Strengths & Weaknesses
- Freehold tenure in District 15 — no lease decay, genuine en-bloc optionality
- Paya Lebar interchange (EWL + CCL dual-line) just 0.59 km — 7-8 min walk
- Haig Girls' School 0.27 km — among the closest school proximities in Singapore
- 8 schools within 0.80 km — exceptional P1 registration positioning
- 35-40% PSF discount vs Grand Dunman / Emerald of Katong new-launch neighbours
- 32 rental transactions — proven, consistent tenant demand
- Boutique 46-unit scale — uncrowded facilities, strong community feel
- Quiet residential street with no direct arterial road exposure
- Katong / Joo Chiat lifestyle: heritage food, East Coast Park, conservation shophouses all walkable
- En-bloc probability 52/100 — moderate collective sale optionality on a prime D15 freehold site
- Basic facilities — pool and gym only; no tennis court, clubhouse, or resort amenities
- 1998 vintage building — dated finishings, renovation budget required
- Only 4 resale transactions in the data window — thin liquidity, can mean volatile pricing
- Gross yield 2.57% — below average for capital deployed; pure-yield investors will find better options
- No covered linkway to MRT — 0.59 km is comfortable but not sheltered in heavy rain
- Small compound with limited guest parking and vehicle stacking typical of 1990s boutique builds
- Investment score 39/100 — capital appreciation thesis requires sustained D15 land-value repricing
Verdict
Dawn Ville sits in a peculiar and rather advantageous position in the 2026 D15 market. The new-launch wave — Grand Dunman at $2,537 psf, Emerald of Katong at $2,640 psf, The Continuum at $2,790 psf, Tembusu Grand at $2,461 psf — has dramatically rerated the land value of the surrounding precinct while leaving the secondary freehold stock looking like relative value. Dawn Ville’s recent resale transactions in the $1,551–$1,659 psf range represent a roughly 35–40% discount to the surrounding new-launch cohort for a freehold asset in the same postal district. That discount does not fully close in a single property cycle, but it tends to narrow as the new launches age and their PSF benchmarks become the neighbourhood reference.

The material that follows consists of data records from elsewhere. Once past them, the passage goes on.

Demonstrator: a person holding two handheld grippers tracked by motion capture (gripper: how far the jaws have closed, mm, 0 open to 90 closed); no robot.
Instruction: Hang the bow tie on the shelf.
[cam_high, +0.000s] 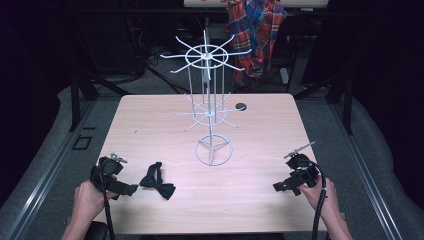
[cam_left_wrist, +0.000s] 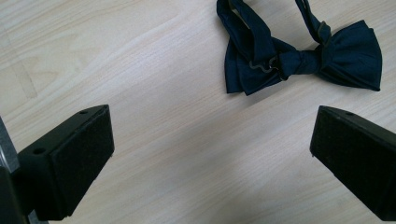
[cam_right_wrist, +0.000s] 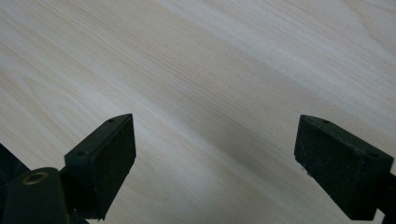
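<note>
Your left gripper (cam_high: 131, 189) stands with jaws spread wide, nothing between them, just beside the black bow tie (cam_high: 157, 181), which lies flat on the table (cam_high: 260, 125) near the wire rack (cam_high: 210, 100). Your right gripper (cam_high: 278, 187), also wide and empty, sits well apart from the bow tie.

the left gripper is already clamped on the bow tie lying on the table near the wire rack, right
Not quite. The left gripper is open, its jaws wide apart over bare table, and the bow tie lies untouched ahead of them, as the left gripper view shows. The wire rack does stand nearby.
</note>
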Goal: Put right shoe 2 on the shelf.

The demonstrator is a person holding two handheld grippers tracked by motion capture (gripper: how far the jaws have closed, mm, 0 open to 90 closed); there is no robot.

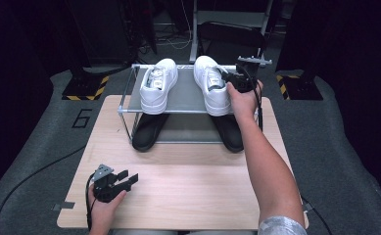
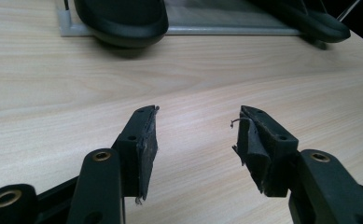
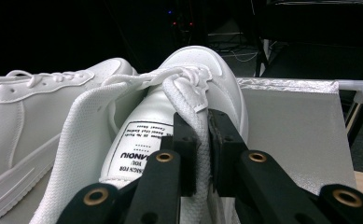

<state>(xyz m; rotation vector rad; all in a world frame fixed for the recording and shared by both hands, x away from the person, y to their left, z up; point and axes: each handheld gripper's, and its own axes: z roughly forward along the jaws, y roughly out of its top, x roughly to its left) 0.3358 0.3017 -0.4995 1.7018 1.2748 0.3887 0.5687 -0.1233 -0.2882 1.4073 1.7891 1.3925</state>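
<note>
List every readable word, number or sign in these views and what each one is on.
"6": dark figure on the grey floor mat, left of the table.
"NIOU", seen upside down and partly hidden by the right gripper: tongue label of the white shoe it grips.
The label's smaller lines: too small to read.

In the high view the shelf (image 1: 178, 95) covers the heels of both black shoes (image 1: 149, 129), and the person's right hand (image 1: 242, 98) masks most of the right gripper (image 1: 227, 78). In the right gripper view the small print on the white sneaker's (image 3: 188, 102) tongue label is too fine to read, and the second sneaker (image 3: 25, 116) runs off the left edge.
</note>
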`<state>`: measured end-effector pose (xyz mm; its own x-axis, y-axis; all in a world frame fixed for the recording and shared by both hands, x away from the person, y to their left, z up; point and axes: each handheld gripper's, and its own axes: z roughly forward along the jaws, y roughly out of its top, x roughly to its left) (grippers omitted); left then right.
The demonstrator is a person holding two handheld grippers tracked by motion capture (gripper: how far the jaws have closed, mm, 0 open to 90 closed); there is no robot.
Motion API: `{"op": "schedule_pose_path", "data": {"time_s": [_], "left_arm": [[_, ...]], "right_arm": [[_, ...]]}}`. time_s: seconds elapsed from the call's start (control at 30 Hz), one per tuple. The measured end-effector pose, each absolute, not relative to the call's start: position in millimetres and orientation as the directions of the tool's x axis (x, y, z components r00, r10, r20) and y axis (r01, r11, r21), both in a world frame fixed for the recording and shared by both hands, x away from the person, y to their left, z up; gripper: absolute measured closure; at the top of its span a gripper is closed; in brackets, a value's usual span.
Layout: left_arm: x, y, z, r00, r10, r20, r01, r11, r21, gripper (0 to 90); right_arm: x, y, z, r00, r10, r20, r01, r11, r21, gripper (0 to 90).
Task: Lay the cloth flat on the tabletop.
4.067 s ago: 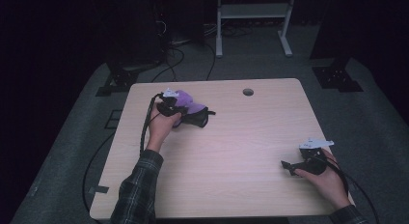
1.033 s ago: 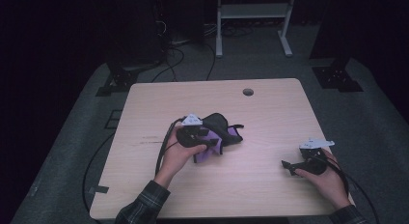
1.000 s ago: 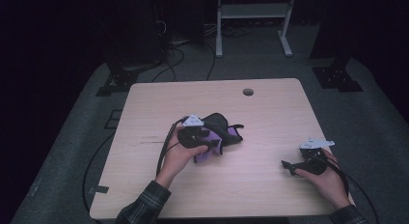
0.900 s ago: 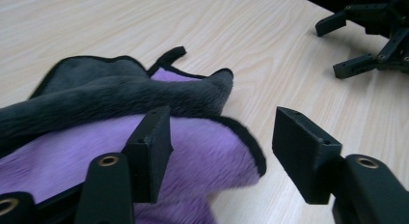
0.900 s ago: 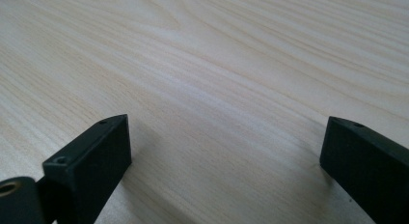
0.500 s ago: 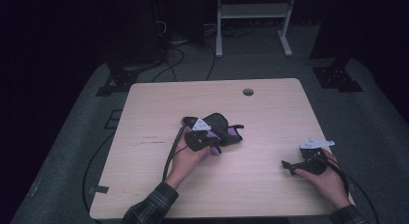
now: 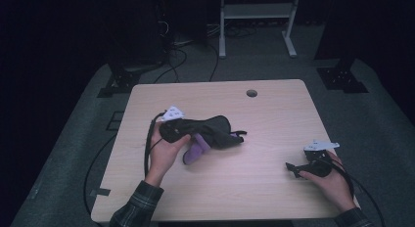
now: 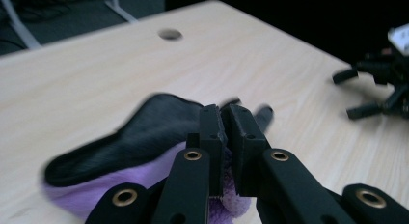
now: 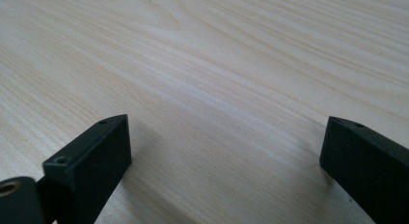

The gross yield picture is modest at 2.57% — typical for freehold D15 stock where capital values have outpaced rental appreciation — but 32 rental transactions against only 4 resale transactions over the data window signals consistent tenant demand. The small unit count creates a thin resale liquidity pool, which cuts both ways: prices can move materially on a single transaction, and finding a buyer at the right moment requires patience. Investors who prefer reliable rental income to high-velocity trading will find the asset more comfortable than pure-yield hunters.
The en-bloc probability at 52/100 is a real and distinct angle. A 46-unit freehold site on Butterworth Lane — a premium residential address in a district benefiting from rapid new-launch repricing — has all the structural ingredients for collective sale interest: small unit count, freehold tenure, aging building, and a surrounding land-value context that makes a developer’s headline per-unit offer compelling. This is not a near-term certainty, but it is a genuine optionality premium that purely-leasehold comparable developments cannot offer.